Introduction

It is well understood that total knee arthroplasty (TKA) should optimally restore the original knee geometry so as to provide better post-operative outcomes [5, 10, 14]. A better understanding of knee morphology can lead to the development of prostheses that adequately reflect the diversity of global anatomy. During the past few decades, many studies have found that the geometry of knee joints can differ between genders, and among ethnic groups. The shape and size of the femur and tibial plateaus may contribute to the differing knee biomechanics between genders, ethnic groups, and age groups. However, different results have been reported about gender or ethnicities [7,8,9]. There are significant variations in the physiological requirements of knee joints between species, and the kinematics are significantly influenced by the complex three-dimensional (3D) femoral geometry [19]. The specific roll-back-mechanism of knee joints is a combined interaction of the asymmetric medial and lateral femoral condyles [19]. The anatomy of the curvature of femoral condyles has been studied to develop 3D geometric models for computational simulations on the function of the knee and for the implant design [16, 18]. In addition, analysis of joint curvature is particularly useful in epidemiological studies for osteoarthritis [11].

Previous authors have used a range of imaging modalities, including radiography and computer tomography which does not show the cartilage, and measurements of cadavers in which shrinkage may have occurred [16]. The most accurate knee alignment data, including that for the cartilage, is best obtained using magnetic resonance imaging (MRI), which allows many simultaneous views to be correlated without interference from other anatomical parts [16]. A few studies evaluated the sagittal and coronal curvatures of the femoral condyles by projecting images on to the parasagittal planes, or the parasagittal sections of the knee joint [16, 19, 22, 25]. Moreover, most studies focused on sagittal curvature of femoral condyles. It is a fact that sagittal curvature of femoral condyles plays an important role in knee joint kinematics, and coronal curvature of femoral condyles in knee joint stability. As mentioned previously, there are many studies investigating the difference between gender or ethnic groups for femoral condyle anatomy. However, no data have been reported on the coronal curvature of the femoral condyles among Asia–Pacific population. In addition, the femoral condyles are a complex 3D structure, and measurements based on the above-mentioned methods are dependent on the measuring coordinate system and direction of the slicing plane; this dependence can lead to significant variability in the results [22]. Therefore, it seems impossible to develop a reliable method to measure the coronal radius of the femoral condyles by utilizing single circular arcs; this is because slicing a cylinder at different oblique angles yields different elliptic arcs [20, 22, 26].

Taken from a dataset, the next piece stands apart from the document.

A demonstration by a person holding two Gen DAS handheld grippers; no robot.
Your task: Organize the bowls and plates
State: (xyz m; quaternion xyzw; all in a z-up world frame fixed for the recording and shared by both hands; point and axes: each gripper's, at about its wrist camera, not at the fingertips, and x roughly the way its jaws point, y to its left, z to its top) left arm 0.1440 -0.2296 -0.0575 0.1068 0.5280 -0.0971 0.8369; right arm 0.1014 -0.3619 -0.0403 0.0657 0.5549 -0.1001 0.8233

Therefore, the purpose of this study was to investigate the morphometric data from 3D magnetic resonance images of Korean knee osteoarthritis. To evaluate the morphological differences in the coronal curvature of the femoral condyles by gender using close-fit sphere. We hypothesized that the coronal curvature of the femoral condyles differs between females and males.

Materials and methods

MRI scans were performed for 2053 consecutive patients undergoing TKA in our institution between January 2015 and September 2018. Patients with a history of primary osteoarthritis and TKA were included only. Patients with any history of previous surgery or trauma to the affected knee were excluded. Finally, 1689 female and 301 male patients were included in this study. The internal review board of our hospital (i.e., Yonsei Sarang Hospital Institutional Review Board No.: 18-DR-03, Protocol No.: 3D-MRI ver.1.0) approved the study. Patient age, gender, mechanical axis and body mass index (BMI) were recorded (Table 1). There were no significant differences within the following demographics: age, mechanical axis, and BMI.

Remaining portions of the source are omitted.